Le code du numérique est en débat à Parakou.  C’est à la faveur d’un atelier de plaidoyer de trois jours organisés par l’Union des Professionnels des Médias du Bénin avec l’appui de la Friedrich Ebert Stiftung, bureau de Cotonou. Sont invités à cette rencontre, les Experts universitaires, les juristes, les journalistes et activistes des droits de l’homme.

Pour Zakiath LATOUNDJI, présidente de l’UPMB, « l’avènement du code a marqué une étape très importante dans le monde du numérique.  Mais dans la pratique, beaucoup de journalistes se retrouvent dans des difficultés ». Face à cette situation peu reluisante, les travaux de cet atelier permettront de faire une relecture critique de la loi portant code du numérique en République du Bénin. Cet exercice aboutira à des propositions d’amendements de la loi. « Il est important de réfléchir et voir comment, avec les acteurs des médias, on peut travailler sainement sans avoir les difficultés sur la base du code du numérique », a-t-elle ajouté.

Partenaire traditionnel pour une presse de qualité au service de la démocratie, la Fondation accompagne depuis plusieurs années l’UPMB dans l’atteinte de sa mission. Selon Dr Expédit OLOGOU, représentant à l’occasion le représentant résident de la FES, Dr Hans Joachim PREUSS, « la fondation a pris l’habitude de travailler avec l’UPMB, parce qu’elle croit qu’il n’est pas possible d’avoir une démocratie sans une presse dynamique indépendante, autonome ».

 

Relire le code pour « zéro journaliste en prison »

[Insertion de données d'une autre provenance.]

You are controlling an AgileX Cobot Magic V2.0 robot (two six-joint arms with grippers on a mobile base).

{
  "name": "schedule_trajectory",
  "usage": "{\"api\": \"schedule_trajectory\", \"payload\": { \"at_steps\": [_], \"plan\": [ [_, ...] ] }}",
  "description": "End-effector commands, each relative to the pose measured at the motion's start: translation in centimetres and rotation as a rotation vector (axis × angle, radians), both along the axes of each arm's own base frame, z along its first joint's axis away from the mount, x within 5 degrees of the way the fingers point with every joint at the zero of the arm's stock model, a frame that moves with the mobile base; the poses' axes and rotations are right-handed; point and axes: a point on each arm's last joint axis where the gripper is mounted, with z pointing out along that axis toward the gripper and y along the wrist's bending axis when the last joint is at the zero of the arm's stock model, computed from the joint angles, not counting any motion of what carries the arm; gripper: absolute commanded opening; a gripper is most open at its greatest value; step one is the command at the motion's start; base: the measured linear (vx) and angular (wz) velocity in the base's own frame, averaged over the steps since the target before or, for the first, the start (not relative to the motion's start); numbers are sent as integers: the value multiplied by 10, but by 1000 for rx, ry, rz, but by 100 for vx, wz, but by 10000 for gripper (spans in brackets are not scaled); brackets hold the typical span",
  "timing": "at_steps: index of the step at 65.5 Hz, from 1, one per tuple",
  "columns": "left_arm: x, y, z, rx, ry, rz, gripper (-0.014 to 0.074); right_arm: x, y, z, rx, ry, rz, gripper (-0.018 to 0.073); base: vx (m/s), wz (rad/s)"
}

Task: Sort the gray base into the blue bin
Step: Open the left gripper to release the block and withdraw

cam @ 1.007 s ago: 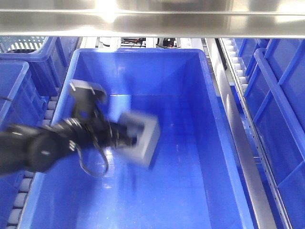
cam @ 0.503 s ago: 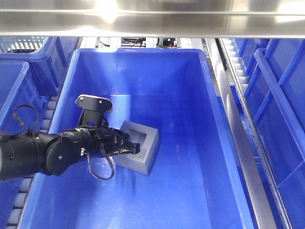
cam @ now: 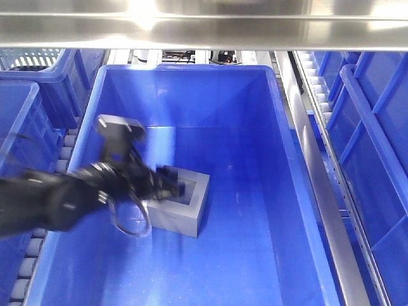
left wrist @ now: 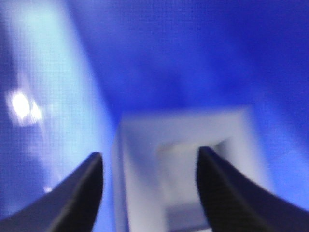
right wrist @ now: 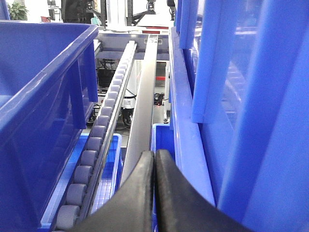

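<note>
Light gray matte cube-like base (cam: 185, 207) with darker shaded recess, glossy solid blue plastic bin (cam: 268, 127) with white glare patches, black left gripper (cam: 167, 185), black right gripper fingers (right wrist: 145, 193), gray conveyor rollers (right wrist: 91, 150), blue lattice-sided crate (cam: 44, 73), silver metal rail (cam: 204, 29).

Left pincer (left wrist: 149, 186) reaches forward with jaws spread apart, while right pincer (right wrist: 154, 191) has its jaws pressed together
</note>
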Motion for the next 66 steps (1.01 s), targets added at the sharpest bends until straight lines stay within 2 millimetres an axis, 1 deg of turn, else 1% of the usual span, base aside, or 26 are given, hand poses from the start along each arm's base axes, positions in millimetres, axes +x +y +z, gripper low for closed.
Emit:
{"api": "schedule_trajectory", "payload": {
  "at_steps": [1, 7, 19, 23, 28, 31, 39, 46, 50, 61, 66],
  "plan": [
    [-6, 4, 43, -48, -149, -18, 430, 0, 0, 3, -12, -74, -3, -9, 0, 0],
    [-14, 8, 58, -31, -192, -43, 422, 0, 0, 3, -12, -74, -3, -9, 0, 0],
    [-36, 20, 82, -28, -192, -58, 405, 0, 0, 3, -12, -74, -3, -9, 0, 0],
    [-47, 27, 95, -36, -202, -62, 402, 0, 0, 3, -12, -74, -3, -9, 0, 0],
    [-59, 34, 105, -43, -213, -66, 398, 0, 0, 3, -12, -74, -3, -9, 0, 0],
    [-70, 41, 110, -55, -236, -66, 398, 0, 0, 3, -12, -74, -3, -9, 0, 0],
    [-100, 59, 113, -94, -278, -59, 398, 0, 0, 3, -12, -74, -3, -9, 0, 0],
    [-129, 77, 109, -146, -311, -49, 398, 0, 0, 3, -12, -74, -3, -9, 0, 0],
    [-151, 90, 111, -177, -363, -48, 398, 0, 0, 3, -12, -74, -3, -9, 0, 0],
    [-204, 123, 107, -252, -501, -50, 398, 0, 0, 3, -12, -74, -3, -9, 0, 0],
    [-221, 133, 100, -271, -549, -51, 398, 0, 0, 3, -12, -74, -3, -9, 0, 0]
  ]
}}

Première phase du projet « Zéro journaliste en prison », cet atelier de plaidoyer de l’UPMB est très ambitieux selon Zakiath LATOUNDJI, mais pas impossible. Il s’agira pour les participants, de répertorier les infractions de presse par le biais de la communication électronique ainsi que les dérapages dans le cadre des publications en ligne, de relever les violations des droits des professionnels des médias ainsi que toutes situations relevant de la violation de leurs droits dans l’exercice de leur fonction. Au terme de ces différentes tâches, l’UPMB espère « faire l’état des lieux de la liberté de la presse au Bénin, parvenir à dénombrer les infractions de presse par le passé par le biais d’une communication électronique ainsi que les dérapages dans le cadre des publications en ligne et disposer d’un document de plaidoyer pour la relecture de la loi N° 2017-20 du 20 avril 2018 portant code du numérique en République du Bénin. C’est là, l’élément important des différentes réflexions », a précisé Zakiath LATOUNDJI.

Présent aux côtés de l’Union des Professionnels des Médias pendant ces trois jours, la Fondation Friedrich Ebert Bénin a émis le vœu que les propositions et améliorations qui découleront des différentes réflexions aident l’UPMB dans sa fonction protectrice des médias au Bénin. « Que les échanges soient fructueux, documentés, critiques au sens objectif du thème », a conclu le Dr Expédit OLOGOU.